*Work required*:
For this exercise, please find the lines in the entries that include the word "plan" and copy them.

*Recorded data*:
────────────────────────────────────────

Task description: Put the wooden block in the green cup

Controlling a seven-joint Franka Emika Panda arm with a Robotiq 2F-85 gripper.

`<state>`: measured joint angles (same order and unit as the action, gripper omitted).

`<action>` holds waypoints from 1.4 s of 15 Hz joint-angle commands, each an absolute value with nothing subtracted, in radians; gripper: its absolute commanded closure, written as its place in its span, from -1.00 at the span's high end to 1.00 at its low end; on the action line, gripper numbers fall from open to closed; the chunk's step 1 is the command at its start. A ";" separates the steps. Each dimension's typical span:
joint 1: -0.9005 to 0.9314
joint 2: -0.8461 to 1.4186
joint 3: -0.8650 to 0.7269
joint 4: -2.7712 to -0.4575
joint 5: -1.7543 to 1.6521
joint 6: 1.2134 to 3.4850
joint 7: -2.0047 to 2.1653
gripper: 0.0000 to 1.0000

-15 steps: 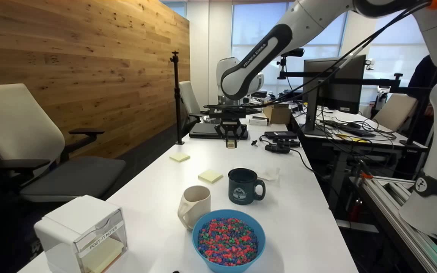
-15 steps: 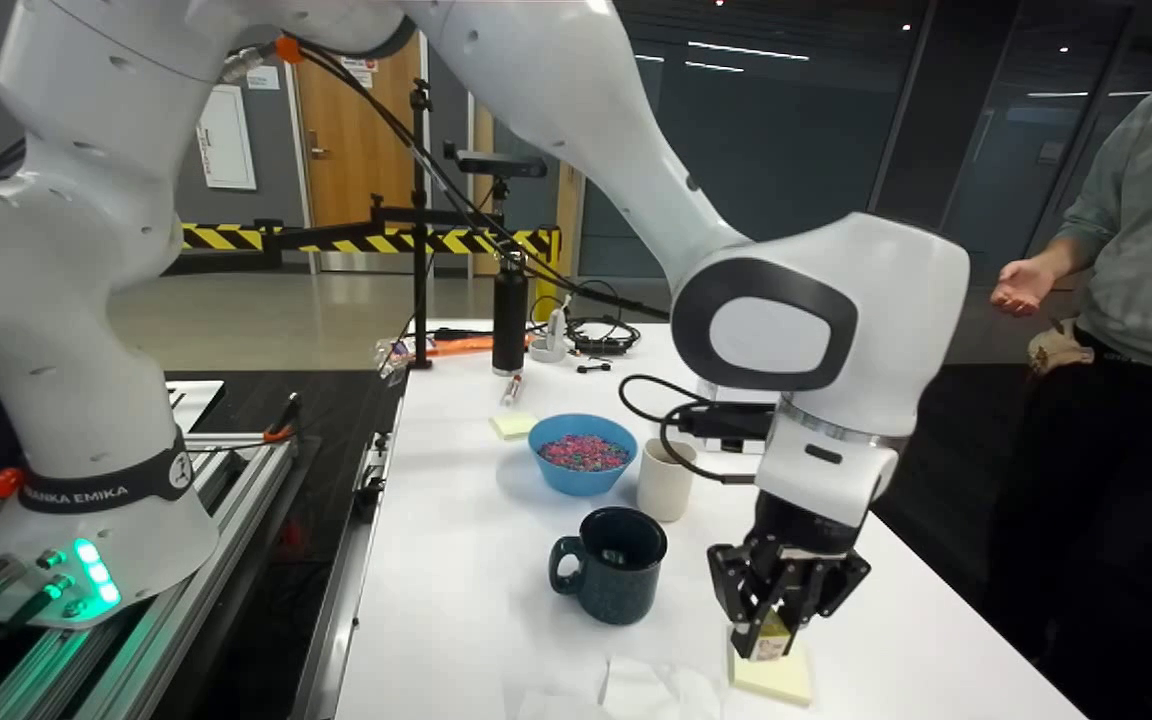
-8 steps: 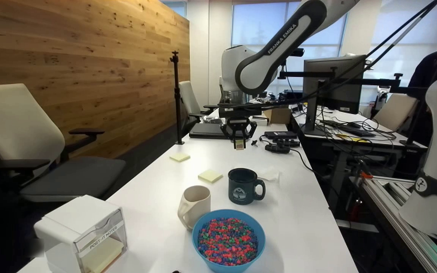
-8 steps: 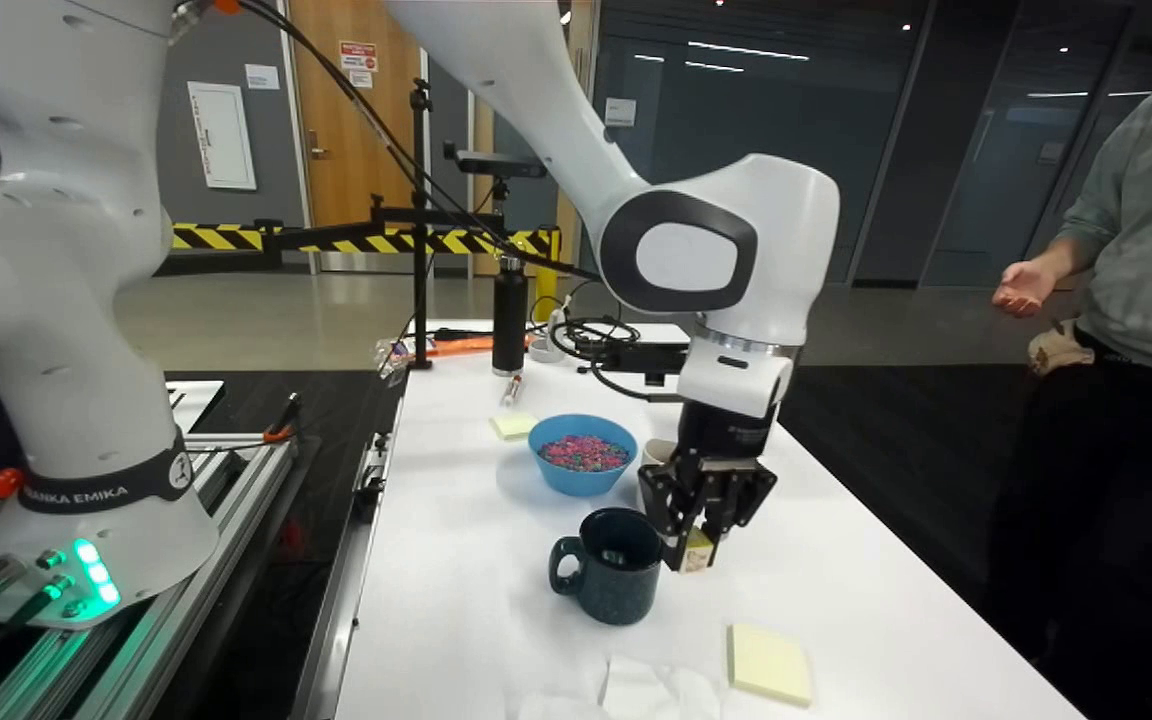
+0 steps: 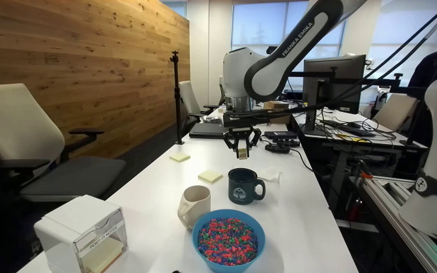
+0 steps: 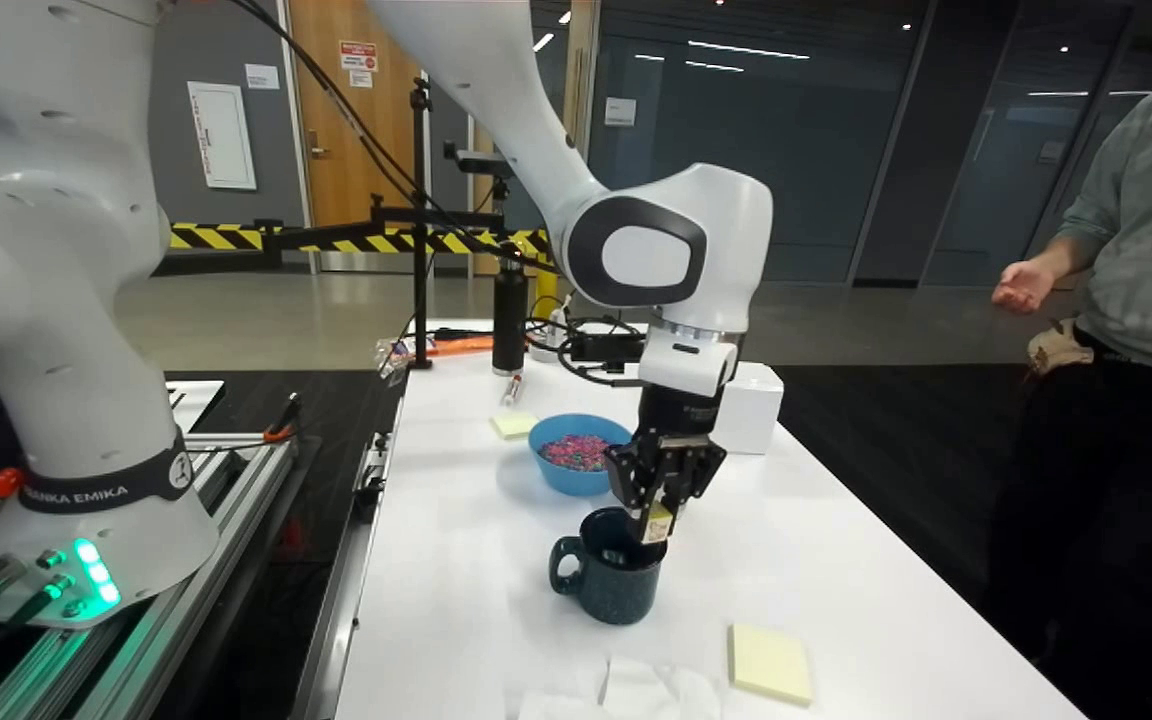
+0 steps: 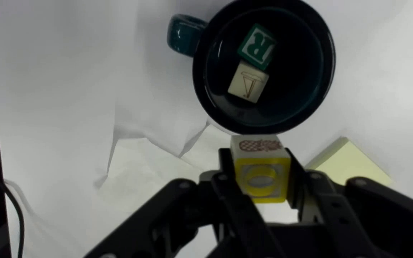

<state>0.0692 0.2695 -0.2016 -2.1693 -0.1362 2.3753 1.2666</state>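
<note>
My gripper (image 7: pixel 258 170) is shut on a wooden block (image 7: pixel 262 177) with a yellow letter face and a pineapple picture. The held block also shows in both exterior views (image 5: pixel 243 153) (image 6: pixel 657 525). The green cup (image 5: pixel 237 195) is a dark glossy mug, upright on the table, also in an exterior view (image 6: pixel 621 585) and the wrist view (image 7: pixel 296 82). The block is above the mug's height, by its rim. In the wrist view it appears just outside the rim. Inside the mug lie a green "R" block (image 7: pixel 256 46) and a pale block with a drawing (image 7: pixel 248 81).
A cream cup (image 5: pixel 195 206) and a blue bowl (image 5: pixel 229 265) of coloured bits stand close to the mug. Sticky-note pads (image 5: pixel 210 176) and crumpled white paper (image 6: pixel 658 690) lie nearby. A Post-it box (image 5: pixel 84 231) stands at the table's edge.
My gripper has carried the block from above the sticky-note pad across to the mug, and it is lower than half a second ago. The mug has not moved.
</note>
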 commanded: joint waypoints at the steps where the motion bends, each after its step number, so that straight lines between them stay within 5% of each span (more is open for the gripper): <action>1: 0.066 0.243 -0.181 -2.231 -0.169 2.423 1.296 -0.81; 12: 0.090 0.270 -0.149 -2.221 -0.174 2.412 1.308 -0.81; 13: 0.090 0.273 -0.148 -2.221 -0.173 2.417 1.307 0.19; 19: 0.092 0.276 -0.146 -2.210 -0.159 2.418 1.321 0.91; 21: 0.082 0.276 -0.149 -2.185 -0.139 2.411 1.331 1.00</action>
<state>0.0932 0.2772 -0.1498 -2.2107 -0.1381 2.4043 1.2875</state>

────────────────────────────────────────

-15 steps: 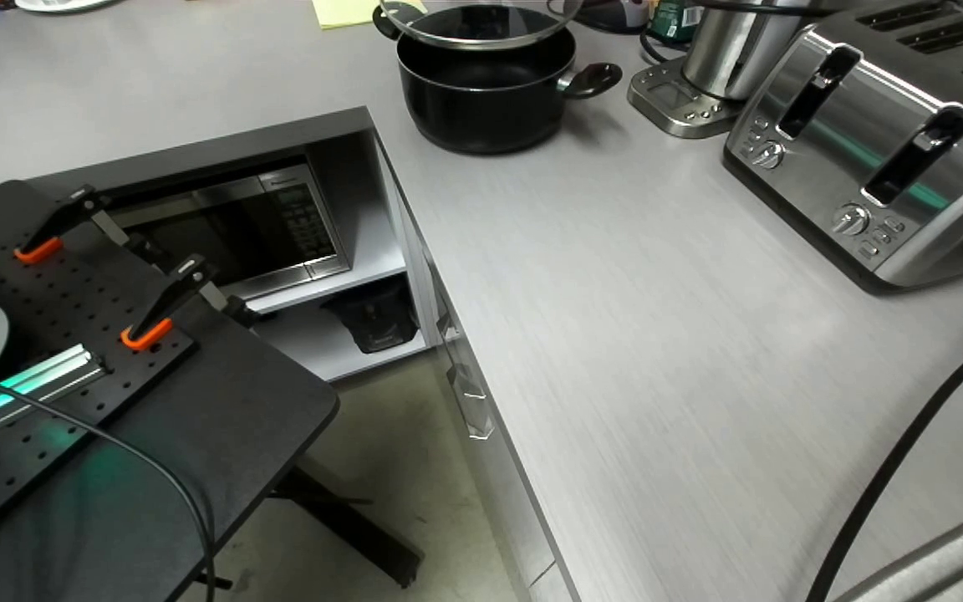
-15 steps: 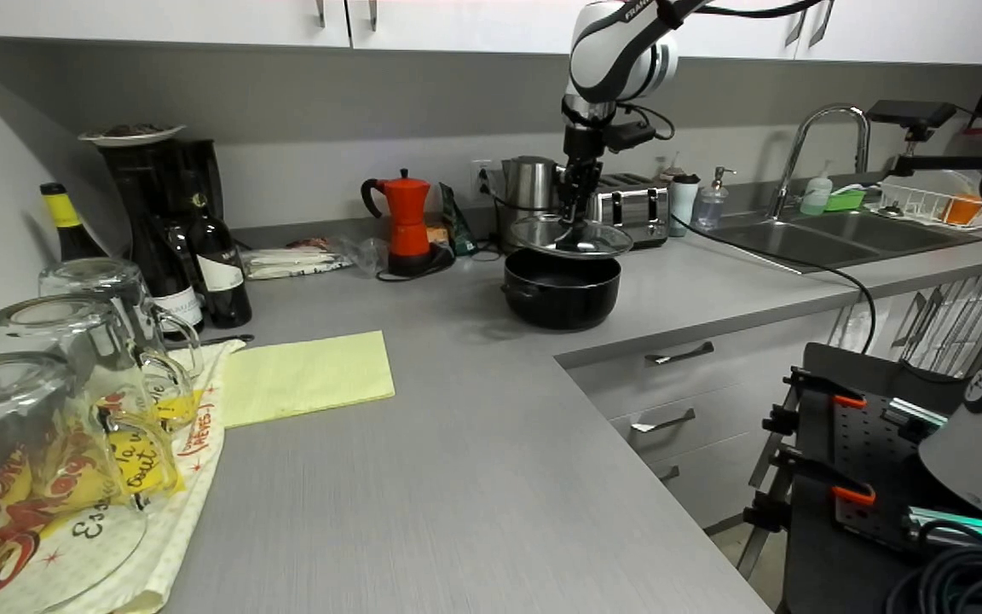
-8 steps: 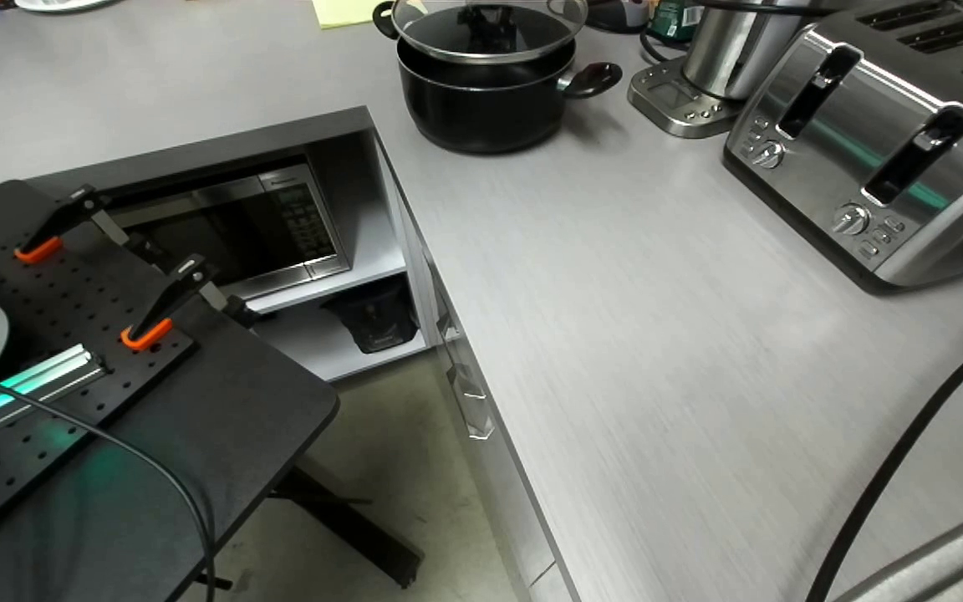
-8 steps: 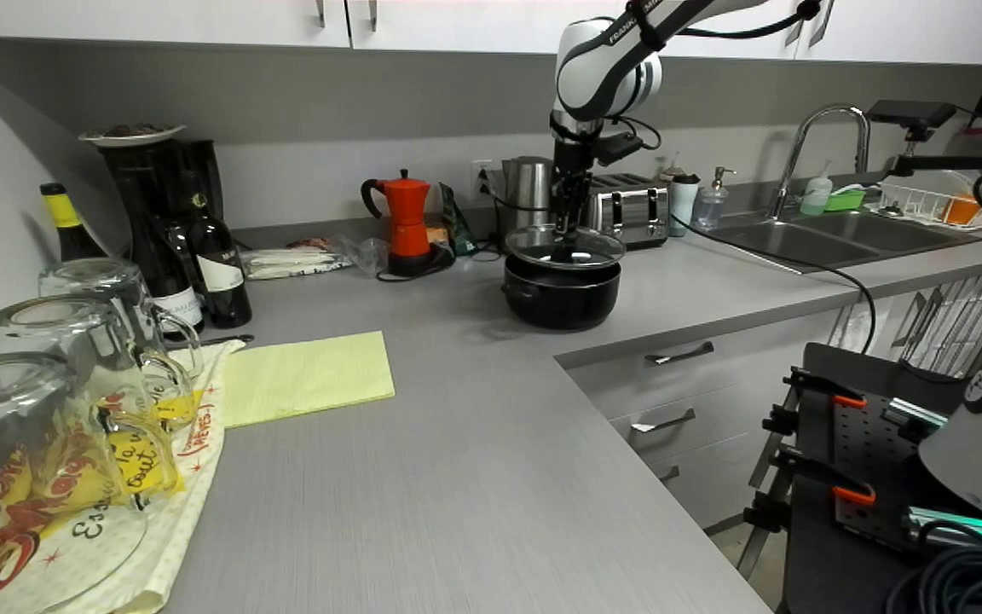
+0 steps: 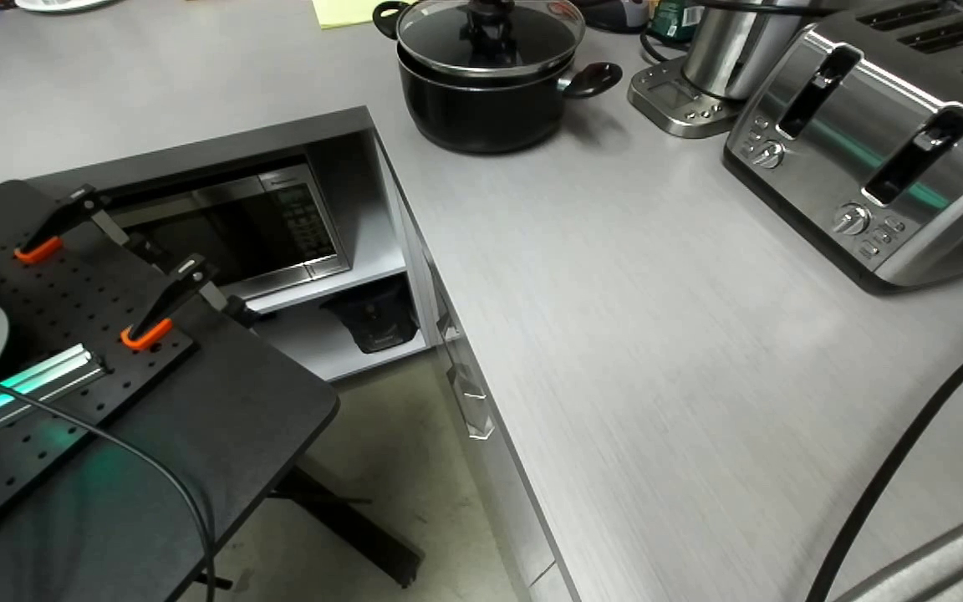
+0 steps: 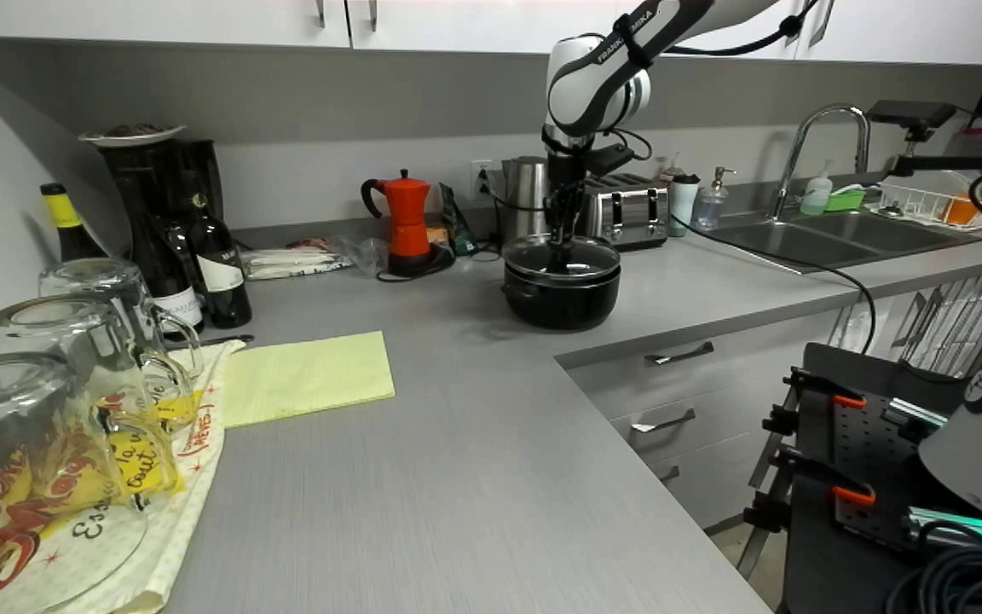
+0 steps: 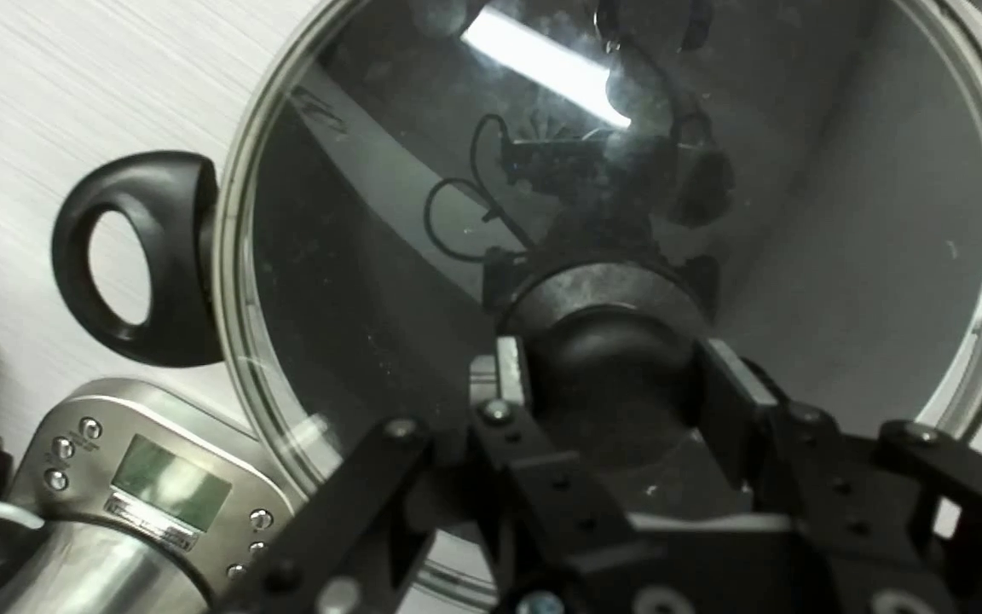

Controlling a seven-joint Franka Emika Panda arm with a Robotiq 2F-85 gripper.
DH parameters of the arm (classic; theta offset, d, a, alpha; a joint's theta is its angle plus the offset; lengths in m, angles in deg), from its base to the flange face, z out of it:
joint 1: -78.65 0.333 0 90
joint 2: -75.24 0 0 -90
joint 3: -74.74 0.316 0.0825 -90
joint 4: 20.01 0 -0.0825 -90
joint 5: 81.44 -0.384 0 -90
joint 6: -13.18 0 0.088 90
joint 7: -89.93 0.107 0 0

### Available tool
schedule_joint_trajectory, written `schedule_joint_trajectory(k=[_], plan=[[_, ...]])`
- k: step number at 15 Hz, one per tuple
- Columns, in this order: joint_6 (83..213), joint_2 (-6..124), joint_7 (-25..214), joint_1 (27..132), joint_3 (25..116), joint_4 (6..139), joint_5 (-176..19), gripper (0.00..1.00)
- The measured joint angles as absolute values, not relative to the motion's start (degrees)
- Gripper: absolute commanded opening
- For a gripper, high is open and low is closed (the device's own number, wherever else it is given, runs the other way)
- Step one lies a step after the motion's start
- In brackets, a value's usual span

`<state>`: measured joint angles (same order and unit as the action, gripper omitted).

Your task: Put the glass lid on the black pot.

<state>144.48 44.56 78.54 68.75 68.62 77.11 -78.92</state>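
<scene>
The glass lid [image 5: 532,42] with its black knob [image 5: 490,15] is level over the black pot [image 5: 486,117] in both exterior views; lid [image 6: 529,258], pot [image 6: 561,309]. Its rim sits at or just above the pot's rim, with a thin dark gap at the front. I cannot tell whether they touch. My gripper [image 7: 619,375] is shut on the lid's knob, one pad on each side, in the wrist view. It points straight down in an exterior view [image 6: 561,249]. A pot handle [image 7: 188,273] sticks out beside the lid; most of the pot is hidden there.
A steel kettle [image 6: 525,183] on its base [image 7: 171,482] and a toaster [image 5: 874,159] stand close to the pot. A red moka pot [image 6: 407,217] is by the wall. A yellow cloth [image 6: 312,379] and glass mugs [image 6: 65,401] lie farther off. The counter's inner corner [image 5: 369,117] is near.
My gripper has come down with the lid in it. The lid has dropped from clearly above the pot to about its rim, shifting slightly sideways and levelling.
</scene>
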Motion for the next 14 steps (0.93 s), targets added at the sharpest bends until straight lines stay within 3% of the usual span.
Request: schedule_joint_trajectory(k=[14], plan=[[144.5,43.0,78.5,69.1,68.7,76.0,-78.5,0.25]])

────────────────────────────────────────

*Expected answer*:
schedule_joint_trajectory, written `schedule_joint_trajectory(k=[_], plan=[[_, ...]])`
Request: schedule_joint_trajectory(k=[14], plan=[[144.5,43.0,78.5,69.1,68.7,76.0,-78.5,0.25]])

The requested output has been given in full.